Smoking is prohibited in jail, and Jackson laughs as he says, “That’s the best rehab. I was fully a smoker, and I plan on resuming my habit right now! I can’t quit!” Reading is available to break the monotony, but materials are limited. “The stuff that’s there is bullshit and not good material. They should have more educational materials.
“More books than just fuckin’ crime books like, Jimmy’s Usin’ Dope or Timmy Killed John. They should have more intelligent reading. After readin’ all those books, I wanna get out and kill!”
There is no gym or weight room. “They snatched all that. The South Bay county jail is the only one that still gives you recreational space. So I do a lot of push-ups. When I worked out a lot, I was bigger.”
Tattooing is another popular pastime. Jackson opens his shirt and exposes an “S” and “D” in Gothic characters. “I just got these put on. That’s for ‘San Diego County.’” He also shows an older tattoo of a flag near his throat and explains how inmates tattoo each other. He holds up his Walkman: “This is a tattoo gun. You take the engine out of a Walkman, and you have a running engine. With the motor you get a piece of guitar string, and the guitar string is your needle. It’s the same as in a tattoo shop, but it’s a little bit better. You tie that engine up and have that motor runnin’, hook it up with these two batteries, get a piece of wire, and it just runs. We use India ink brought in by visitors. The police didn’t know that for a long time until snitches came along.”
Drugs are available for those who can pay. “Just shoot the word down that you got money. There’ll be a soldier that’ll come up and verify it. You’ll never know who he is. He’s the dope man’s runner. He’ll come through as a trustee, sweepin’ the floor. If you got 50 bucks, he’ll come back in two days. If it’s there, he’ll give it to you. If it’s not, then you gonna find yourself getting stuffed somewhere. You know what I mean?” Liquor is also on hand. “I make it. I take all the oranges and bread [let them ferment], and we get drunk on Fridays.”

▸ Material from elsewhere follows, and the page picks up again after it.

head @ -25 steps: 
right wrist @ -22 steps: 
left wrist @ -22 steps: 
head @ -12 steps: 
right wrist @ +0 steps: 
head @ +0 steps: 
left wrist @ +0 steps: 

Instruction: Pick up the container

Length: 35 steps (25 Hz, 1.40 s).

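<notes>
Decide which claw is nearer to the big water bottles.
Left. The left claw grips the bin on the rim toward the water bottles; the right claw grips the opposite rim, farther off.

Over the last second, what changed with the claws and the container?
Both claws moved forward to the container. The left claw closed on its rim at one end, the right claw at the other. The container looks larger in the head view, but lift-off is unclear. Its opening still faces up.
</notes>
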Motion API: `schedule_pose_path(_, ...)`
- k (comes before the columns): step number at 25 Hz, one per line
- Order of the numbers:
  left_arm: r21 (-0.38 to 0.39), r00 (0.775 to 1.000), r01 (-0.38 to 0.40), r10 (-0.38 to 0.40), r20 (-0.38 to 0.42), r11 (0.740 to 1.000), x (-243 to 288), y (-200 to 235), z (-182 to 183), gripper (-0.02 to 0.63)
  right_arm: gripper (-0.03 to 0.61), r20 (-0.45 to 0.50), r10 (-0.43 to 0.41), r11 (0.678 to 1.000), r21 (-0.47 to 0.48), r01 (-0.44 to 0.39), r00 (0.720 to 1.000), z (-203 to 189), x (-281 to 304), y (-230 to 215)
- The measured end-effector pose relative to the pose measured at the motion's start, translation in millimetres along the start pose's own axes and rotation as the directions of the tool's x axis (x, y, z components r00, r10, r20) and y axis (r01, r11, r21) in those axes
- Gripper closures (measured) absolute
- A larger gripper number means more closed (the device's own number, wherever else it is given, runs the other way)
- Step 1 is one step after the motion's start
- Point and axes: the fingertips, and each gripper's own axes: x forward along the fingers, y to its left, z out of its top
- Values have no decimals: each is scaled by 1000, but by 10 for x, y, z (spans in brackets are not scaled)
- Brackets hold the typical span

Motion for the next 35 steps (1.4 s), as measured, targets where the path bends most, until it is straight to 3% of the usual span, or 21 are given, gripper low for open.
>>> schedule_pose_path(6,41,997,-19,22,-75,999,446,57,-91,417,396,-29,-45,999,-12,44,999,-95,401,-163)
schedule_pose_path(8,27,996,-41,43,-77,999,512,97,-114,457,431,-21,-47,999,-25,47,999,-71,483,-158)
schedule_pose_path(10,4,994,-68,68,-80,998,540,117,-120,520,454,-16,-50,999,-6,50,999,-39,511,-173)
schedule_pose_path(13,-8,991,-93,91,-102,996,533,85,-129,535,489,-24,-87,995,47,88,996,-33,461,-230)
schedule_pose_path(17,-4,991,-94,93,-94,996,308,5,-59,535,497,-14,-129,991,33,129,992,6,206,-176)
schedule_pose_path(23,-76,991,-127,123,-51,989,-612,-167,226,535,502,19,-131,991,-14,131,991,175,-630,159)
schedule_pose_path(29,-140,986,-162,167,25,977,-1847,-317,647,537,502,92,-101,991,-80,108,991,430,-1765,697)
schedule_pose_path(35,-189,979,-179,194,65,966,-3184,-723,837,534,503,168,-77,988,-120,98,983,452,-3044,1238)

Surveillance has also greatly reduced the problem of homosexual rape. “It was a problem. In the old county, you had fags comin’ at you in the stairwells, but they stopped all that. The gays is in one cubicle and that’s it. Some homosexuals get through that don’t look it, but when you see ’em you know ’em. We had three homosexuals in our bunk area. I just told ’em, ‘Don’t start that gay shit in here.’ I’ve heard that they do it by the toilets ’cause they’re off-camera.”
Upbeat about the future, Jackson is anxious to go home and get back to work. “I live in El Cajon. I was sure that I didn’t have no job now, but my boss said I can still come back to work.” His face beams as he praises his boss. “He was down with me from before. I was a trainer for telemarketing, and he kept me the job, man! I’m gonna call him and thank him for everything he did. I’m gonna go to work. He knew that wasn’t me with the dope. I had money.”